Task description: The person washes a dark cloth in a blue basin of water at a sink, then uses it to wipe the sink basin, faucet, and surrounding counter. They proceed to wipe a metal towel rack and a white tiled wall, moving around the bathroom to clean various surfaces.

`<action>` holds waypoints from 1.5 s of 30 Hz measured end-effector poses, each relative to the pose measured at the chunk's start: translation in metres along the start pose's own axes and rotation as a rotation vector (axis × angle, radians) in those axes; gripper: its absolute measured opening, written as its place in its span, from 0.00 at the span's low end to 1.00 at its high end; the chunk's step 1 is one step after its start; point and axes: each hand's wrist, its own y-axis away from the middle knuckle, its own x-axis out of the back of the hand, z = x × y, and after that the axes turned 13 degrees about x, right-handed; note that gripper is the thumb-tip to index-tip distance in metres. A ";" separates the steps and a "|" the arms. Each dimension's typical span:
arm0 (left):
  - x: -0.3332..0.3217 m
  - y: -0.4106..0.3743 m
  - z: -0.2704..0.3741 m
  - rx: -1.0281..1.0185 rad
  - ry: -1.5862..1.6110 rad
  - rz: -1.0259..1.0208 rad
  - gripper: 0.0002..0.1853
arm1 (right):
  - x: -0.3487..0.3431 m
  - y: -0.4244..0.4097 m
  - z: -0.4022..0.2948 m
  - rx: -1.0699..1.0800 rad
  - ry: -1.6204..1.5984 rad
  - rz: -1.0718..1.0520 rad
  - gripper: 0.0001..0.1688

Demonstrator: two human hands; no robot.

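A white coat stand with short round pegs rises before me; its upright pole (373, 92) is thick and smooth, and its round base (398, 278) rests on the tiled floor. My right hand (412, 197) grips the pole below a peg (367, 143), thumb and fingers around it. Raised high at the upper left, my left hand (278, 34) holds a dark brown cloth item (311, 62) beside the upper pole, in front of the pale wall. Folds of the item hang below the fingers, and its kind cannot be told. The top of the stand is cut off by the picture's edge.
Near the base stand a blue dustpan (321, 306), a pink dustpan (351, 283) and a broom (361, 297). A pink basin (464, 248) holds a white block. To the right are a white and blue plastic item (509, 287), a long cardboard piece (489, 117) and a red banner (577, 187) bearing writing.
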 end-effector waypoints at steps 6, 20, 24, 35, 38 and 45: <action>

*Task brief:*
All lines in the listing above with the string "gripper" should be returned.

*Exercise response:*
`<action>` holds waypoints from 1.5 s of 30 Hz measured end-effector poses, each relative to the pose measured at the chunk's start: translation in metres along the start pose's own axes and rotation as a rotation vector (axis × angle, radians) in those axes; gripper: its absolute measured opening, written as its place in its span, from 0.00 at the span's low end to 1.00 at its high end; the chunk's step 1 is one step after its start; point and axes: each hand's wrist, its own y-axis away from the middle knuckle, its own x-axis out of the back of the hand, z = x × y, and after that the axes turned 13 degrees about x, right-handed; note that gripper is the thumb-tip to index-tip distance in metres. A ";" separates the steps and a "|" the arms. Each dimension's typical span:
  - gripper: 0.0002..0.1853
  - gripper: 0.0001..0.1688

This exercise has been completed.